Treasury Secretary Janet Yellen is under fire for missing an April deadline to testify before the House and Senate Small Business Committees, even though she is required to do so under the coronavirus relief bill law passed by Congress in December.
The $900 billion stimulus bill, which former President Donald Trump signed into law on Dec. 27, 2020, stipulates that the Treasury secretary and Small Business Administration administrator must testify before the House Small Business Committee and the Senate Committee on Small Business and Entrepreneurship no later than "120 days after the date of the enactment of this act."
Although the 120-day deadline passed on April 26, 2021, Yellen and SBA Administrator Isabella Guzman have not appeared before either committee – to the frustration of some of its members.

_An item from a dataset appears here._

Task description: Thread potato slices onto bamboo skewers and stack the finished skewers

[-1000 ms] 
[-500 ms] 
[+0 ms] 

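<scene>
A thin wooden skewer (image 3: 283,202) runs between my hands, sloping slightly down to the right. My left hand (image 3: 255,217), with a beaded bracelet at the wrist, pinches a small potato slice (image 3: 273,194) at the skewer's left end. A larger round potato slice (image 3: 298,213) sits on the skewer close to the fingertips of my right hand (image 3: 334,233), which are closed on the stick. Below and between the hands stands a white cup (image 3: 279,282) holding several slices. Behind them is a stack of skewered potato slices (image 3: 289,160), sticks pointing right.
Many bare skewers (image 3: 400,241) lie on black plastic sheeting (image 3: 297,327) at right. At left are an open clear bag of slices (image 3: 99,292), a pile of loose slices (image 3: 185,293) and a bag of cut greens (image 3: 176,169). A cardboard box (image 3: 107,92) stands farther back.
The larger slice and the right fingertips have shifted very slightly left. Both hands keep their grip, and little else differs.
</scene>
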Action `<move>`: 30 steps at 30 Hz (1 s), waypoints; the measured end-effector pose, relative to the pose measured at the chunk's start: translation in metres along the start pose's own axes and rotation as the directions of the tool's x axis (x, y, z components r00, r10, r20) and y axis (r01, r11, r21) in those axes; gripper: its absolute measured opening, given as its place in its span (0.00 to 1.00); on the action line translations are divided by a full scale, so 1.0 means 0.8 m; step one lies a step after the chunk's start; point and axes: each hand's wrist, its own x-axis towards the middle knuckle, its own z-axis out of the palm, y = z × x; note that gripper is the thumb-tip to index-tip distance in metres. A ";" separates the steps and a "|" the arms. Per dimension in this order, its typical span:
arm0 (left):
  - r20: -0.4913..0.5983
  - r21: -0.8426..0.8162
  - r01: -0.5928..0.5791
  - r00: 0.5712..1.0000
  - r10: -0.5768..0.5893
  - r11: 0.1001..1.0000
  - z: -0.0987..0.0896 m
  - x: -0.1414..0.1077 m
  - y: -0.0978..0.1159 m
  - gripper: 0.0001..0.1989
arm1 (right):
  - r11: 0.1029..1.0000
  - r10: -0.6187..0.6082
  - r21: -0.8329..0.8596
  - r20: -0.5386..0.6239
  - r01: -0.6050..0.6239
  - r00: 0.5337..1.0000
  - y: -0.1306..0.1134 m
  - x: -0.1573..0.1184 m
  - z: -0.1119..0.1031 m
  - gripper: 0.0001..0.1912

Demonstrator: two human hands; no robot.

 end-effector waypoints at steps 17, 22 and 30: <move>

Rep. Blaine Luetkemeyer, the House committee's ranking member, said in a statement to FOX Business that the SBA and Treasury Department have a "duty to be transparent" about the administration's relief efforts, particularly when the "nation's hardest-hit small businesses are working tirelessly to get back on their feet."
"An update from the Biden administration on our most essential small business relief programs is past due," Luetkemeyer, R-Mo., said. "Small businesses deserve information, and Secretary Yellen and Administrator Guzman must testify before our committee."
A source familiar with the matter told FOX Business that Deputy Treasury of the Secretary Wally Adeyemo – who oversees an umbrella office in charge of consolidating and administering the various relief programs established this year and last – was slated to testify before the House Small Business Committee, but the representatives ultimately canceled.
Yellen has at least eight scheduled hearings over the course of May, a Treasury official said.
In a Thursday letter to Yellen, Sen. Rand Paul, the ranking member of the Senate Small Business Committee, asked her to schedule a date to testify sometime in May or June. Paul, R-Ky., requested that she respond by May 7.
"I am committed to working with you to identify a mutually agreeable date for you to fulfill your obligation to appear before the committee," Paul wrote. "Unfortunately, previous efforts to work with your department to schedule your testimony have been unsuccessful to date."
The SBA declined to comment. A spokesperson for Rep. Nydia Velázquez, the chair of the House Small Business Committee, did not respond to a request for comment.
The December stimulus bill extended several key relief programs designed to keep small businesses afloat during the pandemic, including the Paycheck Protection Program. The PPP exhausted its funding on Tuesday and stopped accepting most new applications, four weeks before it was slated to end, casting a new light on Yellen's lack of testimony.
Just a fraction of the $292 billion that Congress allocated to the rescue fund this year is left – most of which is reserved for financial lenders that serve underserved communities, according to the SBA. Those lenders will be allowed to process qualifying applications until the remaining money runs out.
The PPP distributed roughly $780.4 billion in forgivable loans to some 10.78 million businesses, according to government data.